Home > Back-end >  Multiple character replacement in a column
Multiple character replacement in a column

Time:12-29

I am trying to replace some string characters with a single character, I can do it with a multiple lines of code but I was wondering if there is something like this to do it in a single line?

df['Column'].str.replace(['_','-','/'], ' ')

I can write 3 lines of code for normal str.replace() and change those strings one by one but I don't think that would be efficient.

CodePudding user response:

Pandas Dataframe Str replace takes regex pattern or string as first argument. So you can provide a regex to change multiple patterns

code:

import pandas as pd
check_df = pd.DataFrame({"Column":["abc", "A_bC", "A_b-C/d"]})
check_df['Column'].str.replace("_|-|/", " ")

Output:

0        abc
1       A bC
2    A b C d
Name: Column, dtype: object

CodePudding user response:

you can use a regular expression with an alternating group:

df['Column'].str.replace(r"_|-|/", " ", regex=True)

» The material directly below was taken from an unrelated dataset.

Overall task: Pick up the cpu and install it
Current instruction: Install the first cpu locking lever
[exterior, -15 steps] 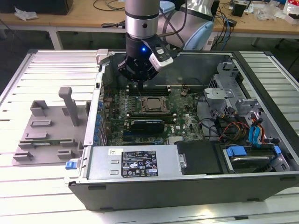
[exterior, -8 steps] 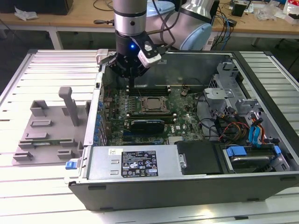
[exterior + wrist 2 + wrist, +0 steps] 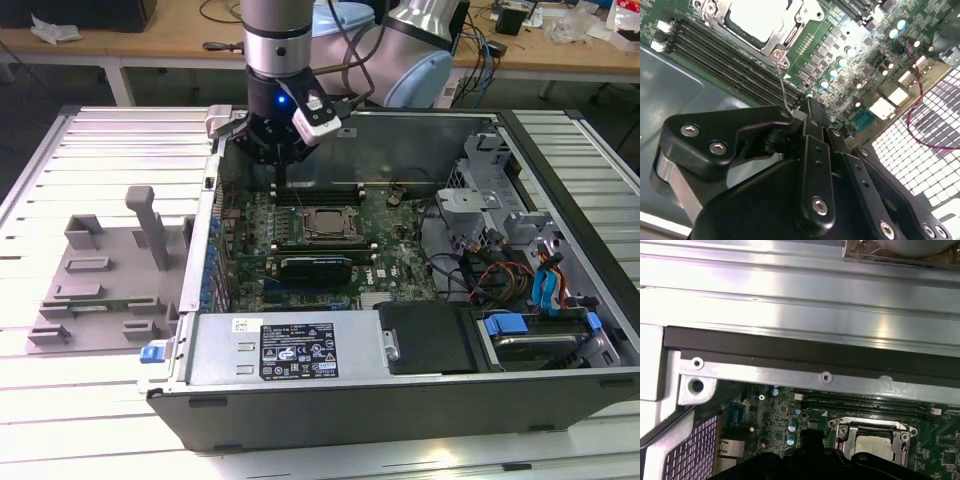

| means "either of these".

or you can use str.maketrans to make a translation table and use .str.translate:

df['Column'].str.translate(str.maketrans(dict.fromkeys("_-|", " ")))

Note that this is for 1-length characters' translation.


If characters are dynamically produced, e.g., within a list, then re.escape("|".join(chars)) can be used for the first way, and "".join(chars) for the second way. re.escape for the first one is for special characters' escaping, e.g., if "$" is to be replaced, since it is the end-of-string anchor in regexes, we need to have written "\$" instead, which re.escape will take care.

CodePudding user response:

You could use a character class [/_-] listing the characters that you want to replace.

Note that if you have multiple consecutive characters and you replace them with a space, you will get space gaps. If you don't want that, you can repeat the character class with a to match 1 or more characters and replace that match with a single space.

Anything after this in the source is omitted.